The Express Yourself DIY look

You might recognize these three photos from a series of posts I wrote last year about Keppel Croft Gardens in Big Bay, Ontario. These gardens are a labour of love by a couple who bring creativity, humour and a big dose of DIY ingenuity to every feature in their gardens. The trellised archway is furnished with a bench on one side, a crystal chandelier and, on the other side, a vase filled with fresh flowers on a shelf beneath a domed mirror within a gilded sun ray frame. Very posh. The garden bench surrounded by a three panel screen will get shrouded by greenery as the season progresses, thanks to the sweet peas trained up the wire screens. When you enter the Thyme Garden, you approach a small stone wall looking more like garden sculpture than garden seating until you see the other side.

The Garden Seating With A View look

These shots were also taken at Keppel Croft. The terraced lawn is bolstered by fieldstones in a style evocative of the many, many farm fences in this area. This is a great example of making a dramatic seating area where no drama originally existed. The stone acts as a semicircular frame around a patch of lawn just large enough for the two chairs and helps to create the terraced garden that overlooks nothing more than a swath of field that has been replaced with turf. Simple. Grand. Perfect.

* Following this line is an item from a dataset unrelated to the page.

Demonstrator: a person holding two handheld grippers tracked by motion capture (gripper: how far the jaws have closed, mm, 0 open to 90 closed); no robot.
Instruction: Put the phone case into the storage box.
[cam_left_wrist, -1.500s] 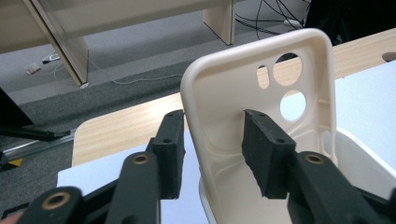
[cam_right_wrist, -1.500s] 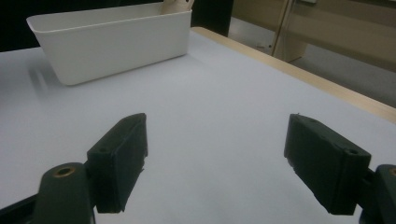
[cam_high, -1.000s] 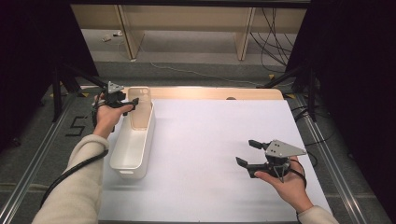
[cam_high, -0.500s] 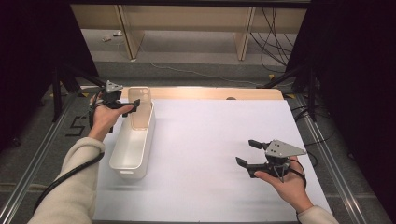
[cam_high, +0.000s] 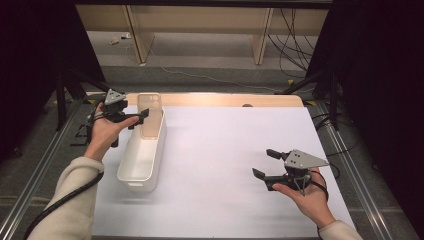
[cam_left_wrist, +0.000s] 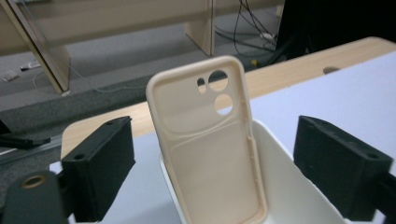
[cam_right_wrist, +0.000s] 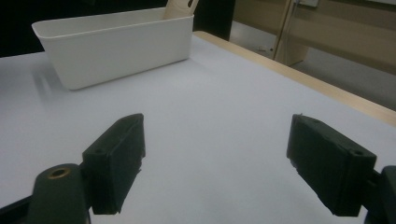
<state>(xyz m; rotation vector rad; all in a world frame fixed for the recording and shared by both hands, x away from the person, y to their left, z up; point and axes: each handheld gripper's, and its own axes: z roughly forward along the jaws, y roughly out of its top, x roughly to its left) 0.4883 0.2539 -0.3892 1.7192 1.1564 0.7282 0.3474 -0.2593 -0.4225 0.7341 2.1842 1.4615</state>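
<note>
Beige phone case (cam_high: 150, 112) leans upright at the white bin's (cam_high: 141, 155) twelve o'clock end in the high view; left gripper (cam_high: 141, 116), jaws just opened, holds nothing, so placement looks finished. Left gripper view: case (cam_left_wrist: 208, 149) stands free between spread jaws; next, withdraw. Right gripper view: right gripper (cam_right_wrist: 215, 163) wide open, empty
</note>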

The Perfect Finishing Touch look

I don’t think these gardens would be quite as interesting or inviting if they didn’t have a place to sit. The seating adds something. Is it purpose? An eye-catching shape?

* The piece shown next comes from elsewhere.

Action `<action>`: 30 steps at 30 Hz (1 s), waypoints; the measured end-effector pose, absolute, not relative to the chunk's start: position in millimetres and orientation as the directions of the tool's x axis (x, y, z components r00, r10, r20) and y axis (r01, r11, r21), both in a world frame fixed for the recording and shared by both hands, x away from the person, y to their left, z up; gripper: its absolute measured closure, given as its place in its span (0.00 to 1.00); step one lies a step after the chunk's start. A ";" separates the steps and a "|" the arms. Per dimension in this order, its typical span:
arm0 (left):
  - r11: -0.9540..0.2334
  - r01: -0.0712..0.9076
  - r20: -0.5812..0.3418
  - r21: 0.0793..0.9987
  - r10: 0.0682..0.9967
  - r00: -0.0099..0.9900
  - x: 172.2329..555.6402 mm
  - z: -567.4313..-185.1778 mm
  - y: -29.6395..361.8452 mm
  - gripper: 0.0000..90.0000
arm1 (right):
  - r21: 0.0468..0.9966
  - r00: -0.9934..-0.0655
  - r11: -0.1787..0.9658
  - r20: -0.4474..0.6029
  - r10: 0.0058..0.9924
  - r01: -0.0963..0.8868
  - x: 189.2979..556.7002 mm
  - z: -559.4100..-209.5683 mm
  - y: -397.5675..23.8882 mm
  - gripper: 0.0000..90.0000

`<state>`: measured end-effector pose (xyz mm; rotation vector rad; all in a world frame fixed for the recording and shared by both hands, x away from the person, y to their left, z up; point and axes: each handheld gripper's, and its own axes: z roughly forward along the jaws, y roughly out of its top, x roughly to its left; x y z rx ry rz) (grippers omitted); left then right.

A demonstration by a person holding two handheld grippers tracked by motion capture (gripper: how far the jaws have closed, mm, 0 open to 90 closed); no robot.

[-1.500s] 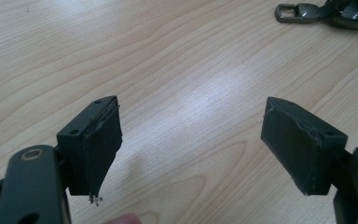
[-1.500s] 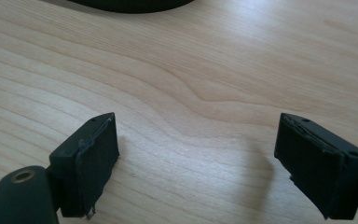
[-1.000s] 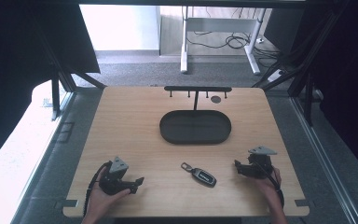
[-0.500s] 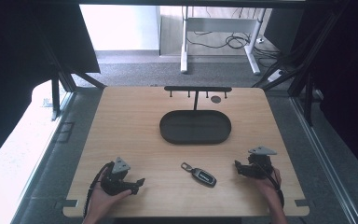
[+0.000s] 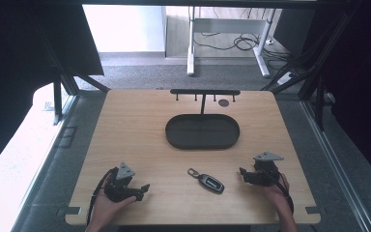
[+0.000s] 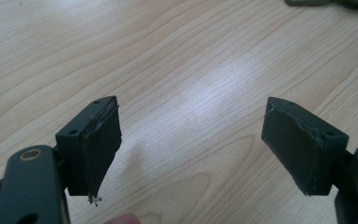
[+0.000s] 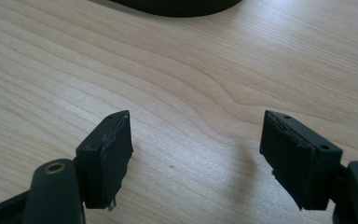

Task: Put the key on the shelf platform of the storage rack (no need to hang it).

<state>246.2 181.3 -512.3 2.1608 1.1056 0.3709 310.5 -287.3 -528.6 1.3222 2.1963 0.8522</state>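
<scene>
Since the earlier frames neither hand has shifted and the key fob (image 5: pixel 210 182) lies where it lay; the one change is that the right gripper (image 5: pixel 244 175) has just been drawing its jaws somewhat closer, with nothing between them. In the right gripper view those jaws stand apart over bare wood, released and empty (image 7: pixel 196 154). The left gripper (image 5: pixel 144 189) rests near the front left of the wooden table (image 5: pixel 125 125), its jaws likewise spread wide over bare board in the left gripper view (image 6: pixel 191 149), gripping nothing. The key fob sits on the table between the two grippers, nearer the right one but apart from both, its small ring end turned toward the back left. Behind it, about mid-table, lies a dark oval tray (image 5: pixel 202 131), and behind that stands a low black rack (image 5: pixel 205 92) with short pegs hanging from its bar; a small round dark thing (image 5: pixel 223 102) lies on the table just by the rack's right end, too small to make out. Nothing stands between either gripper and the fob. In the right gripper view the tray's edge (image 7: pixel 177 5) is cut off by the top of the picture, and a dark shape (image 6: pixel 331 3) at the top right of the left gripper view is cropped too much to tell. The person's forearms are cut off at the bottom of the high view.
</scene>
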 end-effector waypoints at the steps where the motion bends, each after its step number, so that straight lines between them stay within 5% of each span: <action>1: -0.411 0.606 -0.052 0.681 0.798 0.600 245.9 -512.2 180.6 0.22 | 0.696 -0.453 0.359 -0.054 0.890 0.622 310.6 -528.7 -287.0 0.28; 30: -0.469 0.605 -0.022 0.643 0.778 0.628 245.7 -517.3 170.6 0.22 | 0.693 -0.472 0.375 -0.056 0.880 0.616 311.9 -533.3 -287.1 0.28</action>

The Tradition With A Twist look

The rectangular gazebo looks so refreshing compared to the predictable circular or hexagonal shape. On the porch, the usual Adirondacks or woven wicker chairs are replaced with seating that looks both modern and vintage.

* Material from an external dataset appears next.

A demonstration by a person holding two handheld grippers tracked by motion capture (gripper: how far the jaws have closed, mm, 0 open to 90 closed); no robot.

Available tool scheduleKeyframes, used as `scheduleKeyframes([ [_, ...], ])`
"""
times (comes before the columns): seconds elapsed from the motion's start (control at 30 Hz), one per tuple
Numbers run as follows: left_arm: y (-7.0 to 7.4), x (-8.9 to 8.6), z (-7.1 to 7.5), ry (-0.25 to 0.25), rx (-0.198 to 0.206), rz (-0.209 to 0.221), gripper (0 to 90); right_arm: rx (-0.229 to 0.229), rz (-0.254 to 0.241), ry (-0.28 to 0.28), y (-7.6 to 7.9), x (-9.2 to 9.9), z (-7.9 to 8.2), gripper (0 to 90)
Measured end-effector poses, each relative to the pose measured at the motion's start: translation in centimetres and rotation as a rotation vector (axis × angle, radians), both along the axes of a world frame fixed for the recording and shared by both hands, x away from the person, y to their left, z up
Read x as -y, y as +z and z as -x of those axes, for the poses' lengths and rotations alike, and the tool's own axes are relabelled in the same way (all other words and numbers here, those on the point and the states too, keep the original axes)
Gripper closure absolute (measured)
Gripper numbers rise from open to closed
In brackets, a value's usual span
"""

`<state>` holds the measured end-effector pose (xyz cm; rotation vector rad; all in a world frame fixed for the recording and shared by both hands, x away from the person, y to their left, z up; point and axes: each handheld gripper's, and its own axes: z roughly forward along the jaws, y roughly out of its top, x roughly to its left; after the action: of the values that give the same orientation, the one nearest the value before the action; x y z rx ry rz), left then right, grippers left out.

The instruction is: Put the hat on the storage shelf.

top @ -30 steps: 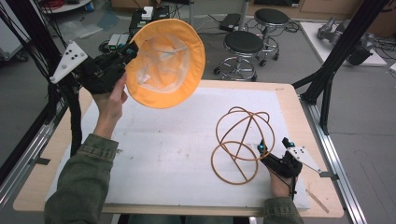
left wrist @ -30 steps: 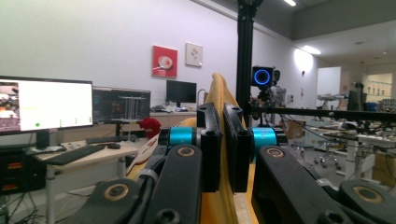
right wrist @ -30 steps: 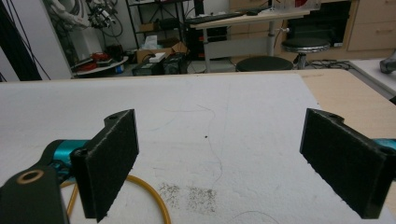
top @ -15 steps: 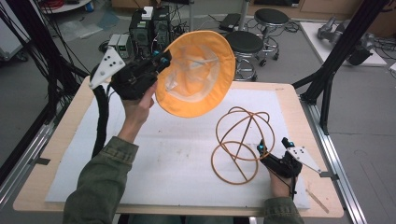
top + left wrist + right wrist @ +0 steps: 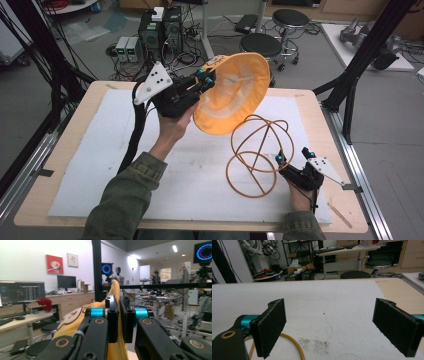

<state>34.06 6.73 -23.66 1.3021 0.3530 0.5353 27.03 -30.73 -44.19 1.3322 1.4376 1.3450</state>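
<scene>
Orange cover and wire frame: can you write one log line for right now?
left gripper: shut on cover, held in the air | right gripper: open, by frame | frame: on mat, bare

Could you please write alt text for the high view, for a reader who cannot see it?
The left gripper, shut on the rim of an orange fabric cover, holds it above a white mat. The open right gripper rests there beside an orange wire frame.

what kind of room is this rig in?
Most likely a robotics lab. Computer boxes and tangled cables sit on the floor behind the table, a humanoid robot figure stands in the background, and workbenches with monitors line the wall.
</scene>
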Motion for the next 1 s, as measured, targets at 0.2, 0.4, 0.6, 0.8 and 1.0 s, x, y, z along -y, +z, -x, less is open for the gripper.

The Have It Both Ways look

At the back of this large garden is a wooded hillside. A creek bed at one side is so steep that the water (when there is water) cascades into a waterfall. But even in this drought, the garden looks amazing and these two close by but very different seating options offer spots to stop and take in views of the creek bed, now looking more like a ravine or rock garden yet still spectacular. Set on the trimmed lawn and surrounded by carefully tended beds of herbaceous perennials, the formal garden bench looks right at home. Farther up the incline, the muscular design of the metal-framed hammock works well against it’s natural setting. Two moods to choose from, just steps apart.

A hammock and garden bench are situated in shady spots in a garden on a hill.

The Future Is Here look

OK. The shot that looks like a still from a creepy horror movie is actually of an art installation. No one is suggesting you sit on a straight back dining chair, each facing away from the others, to contemplate the scenery around you. But I love the idea of creating a seating area in a naturalized setting simply by adding a raised deck that wraps around a tree and floats over the area. The result would look a bit futuristic and a bit tree-fort-for-adults. Add a few (comfortable) seating options and you’ve got a great place to kick back and chill. The leaf-shaped pool loungers, on the other hand, were around a real pool in a real garden. They just happen to look like what the Jetson’s would have around their pool, if the loungers levitated, of course.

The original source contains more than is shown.